Anyone with a few smartphones and a full email inbox knows that it's easy to live while not being aware we're living. So a Third Metric life would be one lived in a way that's mindful of what our eulogy will one day be. "I'm always relieved when someone is delivering a eulogy and I realize I'm listening to it," joked George Carlin. We may not be listening to our own eulogy, but we're actually writing it all the time, every day. The question is how much we're giving the eulogizer to work with.
This past summer an obituary of a Seattle woman named Jane Lotter, who died of cancer at 60, went viral. The author of the obit was Lotter herself.
"One of the few advantages of dying from Grade 3, Stage IIIC endometrial cancer, recurrent and metastasized to the liver and abdomen," she wrote, "is that you have time to write your own obituary." After giving a lovely and lively account of her life, she shows that she lived a life with the true definition of success in mind. "My beloved Bob, Tessa, and Riley," she writes. "My beloved friends and family. How precious you all have been to me.
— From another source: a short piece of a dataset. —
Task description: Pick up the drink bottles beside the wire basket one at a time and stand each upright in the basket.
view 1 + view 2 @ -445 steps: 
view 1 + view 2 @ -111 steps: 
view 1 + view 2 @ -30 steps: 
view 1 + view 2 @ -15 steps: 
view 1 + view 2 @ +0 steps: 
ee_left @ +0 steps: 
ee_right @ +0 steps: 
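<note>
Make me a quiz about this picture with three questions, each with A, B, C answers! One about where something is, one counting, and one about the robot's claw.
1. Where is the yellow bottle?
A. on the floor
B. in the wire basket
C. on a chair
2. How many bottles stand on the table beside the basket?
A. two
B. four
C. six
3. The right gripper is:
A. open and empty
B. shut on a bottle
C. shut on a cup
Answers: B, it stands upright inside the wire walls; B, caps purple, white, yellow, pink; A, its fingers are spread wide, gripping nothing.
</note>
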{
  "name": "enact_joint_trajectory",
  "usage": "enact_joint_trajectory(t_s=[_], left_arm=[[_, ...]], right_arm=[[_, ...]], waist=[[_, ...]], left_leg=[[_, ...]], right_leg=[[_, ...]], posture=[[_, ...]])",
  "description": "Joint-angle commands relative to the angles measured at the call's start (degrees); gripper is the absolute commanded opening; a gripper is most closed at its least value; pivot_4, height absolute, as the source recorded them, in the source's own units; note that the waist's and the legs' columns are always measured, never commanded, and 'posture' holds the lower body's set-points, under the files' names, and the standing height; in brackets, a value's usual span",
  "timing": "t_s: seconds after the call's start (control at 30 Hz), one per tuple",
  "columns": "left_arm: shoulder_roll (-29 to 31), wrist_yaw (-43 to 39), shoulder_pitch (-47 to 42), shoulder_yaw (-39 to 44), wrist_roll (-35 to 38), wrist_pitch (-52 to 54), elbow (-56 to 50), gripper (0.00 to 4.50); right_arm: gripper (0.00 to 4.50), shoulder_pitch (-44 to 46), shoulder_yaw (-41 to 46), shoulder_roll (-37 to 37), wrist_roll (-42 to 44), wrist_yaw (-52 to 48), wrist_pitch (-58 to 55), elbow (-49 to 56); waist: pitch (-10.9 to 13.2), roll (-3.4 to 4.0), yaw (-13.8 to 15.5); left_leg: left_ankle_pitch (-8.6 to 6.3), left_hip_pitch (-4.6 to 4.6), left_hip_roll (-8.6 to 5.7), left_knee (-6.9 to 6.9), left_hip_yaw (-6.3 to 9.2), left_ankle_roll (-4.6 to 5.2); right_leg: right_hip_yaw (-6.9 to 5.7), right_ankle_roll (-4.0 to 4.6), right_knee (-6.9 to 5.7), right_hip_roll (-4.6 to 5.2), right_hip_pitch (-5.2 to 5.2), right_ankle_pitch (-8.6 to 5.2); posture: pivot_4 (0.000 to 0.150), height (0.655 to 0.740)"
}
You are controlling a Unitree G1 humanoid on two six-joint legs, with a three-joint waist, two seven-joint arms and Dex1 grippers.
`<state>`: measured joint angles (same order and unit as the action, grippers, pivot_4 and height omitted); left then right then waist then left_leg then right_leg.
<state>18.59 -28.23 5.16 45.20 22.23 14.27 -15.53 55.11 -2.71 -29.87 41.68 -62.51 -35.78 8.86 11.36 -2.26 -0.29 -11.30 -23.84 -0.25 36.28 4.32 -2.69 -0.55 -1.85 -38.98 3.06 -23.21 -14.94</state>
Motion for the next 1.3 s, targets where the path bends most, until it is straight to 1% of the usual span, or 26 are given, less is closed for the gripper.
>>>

Knowing and loving each one of you was the success story of my life."
Just months before the historian Tony Judt died of ALS in 2010, he gave an amazing interview to Terry Gross on NPR's Fresh Air. She asked him about his spiritual beliefs.
He replied:
I don't believe in an afterlife. I don't believe in a single or multiple godhead. I respect people who do, but I don't believe it myself. But there's a big "but" which enters in here: I am much more conscious than I ever was, for obvious reasons, of what it will mean to people left behind once I'm dead. It won't mean anything for me, but it will mean a lot to them, and it's important for them, by which I mean my children or my wife or my close friends, that some spirit of me is, in a positive way, present in their lives, in their heads, in their imaginings and so on. So in one curious way I've come to believe in the afterlife as a place where I still have moral responsibilities, just as I do in this life except that I can only exercise them before I get there. Once I get there, it'll be too late. So no god, no organized religion, but a developing sense that there's something bigger than the world we live in, including after we die, and that we have responsibilities in that world.
So whether you believe in an afterlife, as I do, or not, by being fully present in your life and in the lives of those you love, you are creating your own afterlife and writing your own eulogy. It's a valuable lesson, even more so while we have the good fortune of being healthy and having the energy and freedom and lack of impediments to create a life of purpose and meaning.
It shouldn't take a near-death experience to remind us of what we're all going to lose one day. According to Colors magazine, something called "living funeral therapy" is becoming increasingly popular in South Korea, which has the highest suicide rate of developed countries. It can involve actually getting in a coffin and having it nailed shut, to experience a glimpse of the finality and closure of death. One operator sometimes has the participants make a list of the people in their lives who matter to them. One woman said the process made her realize she'd been neglecting her husband. "I feel like I've been reborn," she said. "I want to call my husband, to tell him 'thank you,' and 'sorry.'"
It's an extreme method, and hopefully most of us won't need to be nailed shut inside a coffin to get a sense of what we really value. But the good news is that if you're reading this, there's still time to live up to the best version of your eulogy.